The deal put the onus on Connelly to re-sign restricted free agent center Timofey Mozgov to provide depth. Ujiri had made it clear long before he skipped town that Mozgov was a priority, rebuffing trade interest in the Russian seven-footer last season. The deal seems like a fair market price for an intriguing 7’1″ center, even though he rarely played last season. He’ll be a couple weeks shy of his 30th birthday when the contract is up, but early returns, with Mozgov averaging career highs of 10.3 points and 4.6 boards per game, suggest the team’s decision on Mozgov was more sound than what its done with its other centers.
Denver made its most significant expenditure of the offseason on another player capable of manning the five spot.

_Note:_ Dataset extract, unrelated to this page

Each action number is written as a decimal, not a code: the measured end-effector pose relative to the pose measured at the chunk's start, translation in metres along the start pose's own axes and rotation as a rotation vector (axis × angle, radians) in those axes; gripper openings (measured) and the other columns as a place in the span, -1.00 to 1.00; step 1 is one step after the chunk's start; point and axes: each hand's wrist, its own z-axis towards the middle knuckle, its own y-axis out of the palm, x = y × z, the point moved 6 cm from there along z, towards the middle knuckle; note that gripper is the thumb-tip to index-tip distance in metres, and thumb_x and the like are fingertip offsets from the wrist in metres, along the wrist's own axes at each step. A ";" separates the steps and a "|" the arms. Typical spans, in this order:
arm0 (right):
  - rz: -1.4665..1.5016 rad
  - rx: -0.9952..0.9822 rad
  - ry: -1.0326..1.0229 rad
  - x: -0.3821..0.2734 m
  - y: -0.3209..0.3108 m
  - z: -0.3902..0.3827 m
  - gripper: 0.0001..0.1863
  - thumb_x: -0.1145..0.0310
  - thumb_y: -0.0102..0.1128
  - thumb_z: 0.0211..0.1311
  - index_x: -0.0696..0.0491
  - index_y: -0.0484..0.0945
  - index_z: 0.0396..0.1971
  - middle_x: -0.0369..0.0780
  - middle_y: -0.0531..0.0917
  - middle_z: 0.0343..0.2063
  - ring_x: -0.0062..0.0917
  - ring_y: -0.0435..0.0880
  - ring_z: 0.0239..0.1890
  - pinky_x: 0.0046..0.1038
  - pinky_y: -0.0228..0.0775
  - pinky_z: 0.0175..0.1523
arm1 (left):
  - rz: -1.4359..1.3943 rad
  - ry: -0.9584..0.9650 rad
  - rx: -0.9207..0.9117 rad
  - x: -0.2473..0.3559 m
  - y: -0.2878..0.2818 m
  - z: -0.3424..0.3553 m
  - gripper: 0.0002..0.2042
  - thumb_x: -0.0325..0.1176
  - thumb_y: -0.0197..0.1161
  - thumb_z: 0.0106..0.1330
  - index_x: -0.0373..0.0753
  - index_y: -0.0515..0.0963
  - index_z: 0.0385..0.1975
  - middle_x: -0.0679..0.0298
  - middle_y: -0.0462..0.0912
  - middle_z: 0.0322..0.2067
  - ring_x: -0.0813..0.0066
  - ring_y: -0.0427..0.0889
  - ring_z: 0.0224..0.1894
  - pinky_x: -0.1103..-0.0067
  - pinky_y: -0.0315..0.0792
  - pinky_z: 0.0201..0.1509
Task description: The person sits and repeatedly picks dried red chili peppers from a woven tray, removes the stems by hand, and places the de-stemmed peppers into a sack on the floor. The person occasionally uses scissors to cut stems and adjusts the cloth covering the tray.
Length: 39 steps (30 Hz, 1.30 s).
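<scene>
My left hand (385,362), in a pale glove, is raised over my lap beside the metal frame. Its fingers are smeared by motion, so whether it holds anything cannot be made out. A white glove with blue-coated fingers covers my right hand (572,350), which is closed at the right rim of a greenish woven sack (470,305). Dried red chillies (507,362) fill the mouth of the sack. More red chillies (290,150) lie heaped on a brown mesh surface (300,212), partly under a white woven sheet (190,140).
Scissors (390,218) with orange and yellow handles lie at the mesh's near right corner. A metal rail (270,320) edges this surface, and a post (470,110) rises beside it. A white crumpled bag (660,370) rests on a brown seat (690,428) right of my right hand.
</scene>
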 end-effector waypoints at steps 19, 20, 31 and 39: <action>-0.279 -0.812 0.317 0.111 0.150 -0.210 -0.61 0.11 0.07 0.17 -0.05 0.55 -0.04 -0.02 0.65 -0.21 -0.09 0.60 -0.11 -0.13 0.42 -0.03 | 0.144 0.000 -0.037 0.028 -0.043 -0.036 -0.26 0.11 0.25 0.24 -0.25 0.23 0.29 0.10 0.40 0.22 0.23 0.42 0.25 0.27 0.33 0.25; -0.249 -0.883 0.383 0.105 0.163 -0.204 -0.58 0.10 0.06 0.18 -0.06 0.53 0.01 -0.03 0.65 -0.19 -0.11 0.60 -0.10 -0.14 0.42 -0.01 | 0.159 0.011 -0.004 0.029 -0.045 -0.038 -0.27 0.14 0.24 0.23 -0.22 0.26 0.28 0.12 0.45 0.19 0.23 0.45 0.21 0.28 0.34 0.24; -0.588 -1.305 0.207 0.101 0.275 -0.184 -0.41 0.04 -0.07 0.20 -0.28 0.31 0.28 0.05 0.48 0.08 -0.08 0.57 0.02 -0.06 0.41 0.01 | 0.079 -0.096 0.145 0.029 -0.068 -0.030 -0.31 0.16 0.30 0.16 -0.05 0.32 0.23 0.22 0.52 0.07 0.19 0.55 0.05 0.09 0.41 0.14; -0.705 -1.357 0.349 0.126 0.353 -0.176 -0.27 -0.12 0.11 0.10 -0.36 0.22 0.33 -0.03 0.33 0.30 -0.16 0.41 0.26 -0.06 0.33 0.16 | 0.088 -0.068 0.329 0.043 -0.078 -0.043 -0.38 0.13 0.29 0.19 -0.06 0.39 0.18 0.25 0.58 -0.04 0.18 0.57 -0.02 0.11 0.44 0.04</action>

J.J. Hickson is more of a power forward, but he’s played plenty of center, including his role as the starting pivot for the Blazers last season. Portland GM Neil Olshey said publicly that he wanted an upgrade at the position this summer, irking Hickson, who’d resurrected his career while with the Blazers. He went from signing a one-year, $4MM deal in 2012/13 to a three-year pact with the Nuggets that will pay him more than four times last year’s contract. Hickson averaged 10.4 rebounds last season playing out of position, so his new deal is priced reasonably, though it was odd to see the Nuggets, with Kenneth Faried and Arthur at power forward and McGee and Mozgov at center, spend to acquire another big man. That’s led to rumors that Connelly could trade Faried this season.
The Nuggets didn’t just focus on the frontcourt this summer, acquiring Foye and Nate Robinson to play shooting guard. Robinson is a dangerous scorer, as he proved with a 34-point performance in the first round of the playoffs for the Bulls last season, but he’s also an inconsistent one, as witnessed by a zero-point, 0-for-12 effort during the second round. The 5’9″ Robinson nonetheless outperformed expectations that he would run afoul of defensive guru Tom Thibodeau, proving he was capable enough on defense to at least garner playing time. He’s inexpensive on a deal that pays him a little more than $2MM a year, but that slight raise on the minimum salary cost Denver its biannual exception, a tool it won’t be able to use next summer.
Denver is off to a slow start in 2013/14, which isn’t a major surprise given all of its movement. Once the Nuggets find their rhythm, they still probably won’t approach last season’s win total, especially with the absence of Iguodala and the injured Danilo Gallinari, as well as the potential for yet more significant changes to the roster. Connelly clearly isn’t of the belief that last year’s playoff loss was a fluke, so the Nuggets are a work in progress at this point. It’s hard to see exactly what Connelly’s vision for the franchise is, but Kroenke and company are probably more willing to tolerate regression this year than they were another banner regular season that led to a playoff defeat. Connelly will have time.
Luke Adams contributed to this post.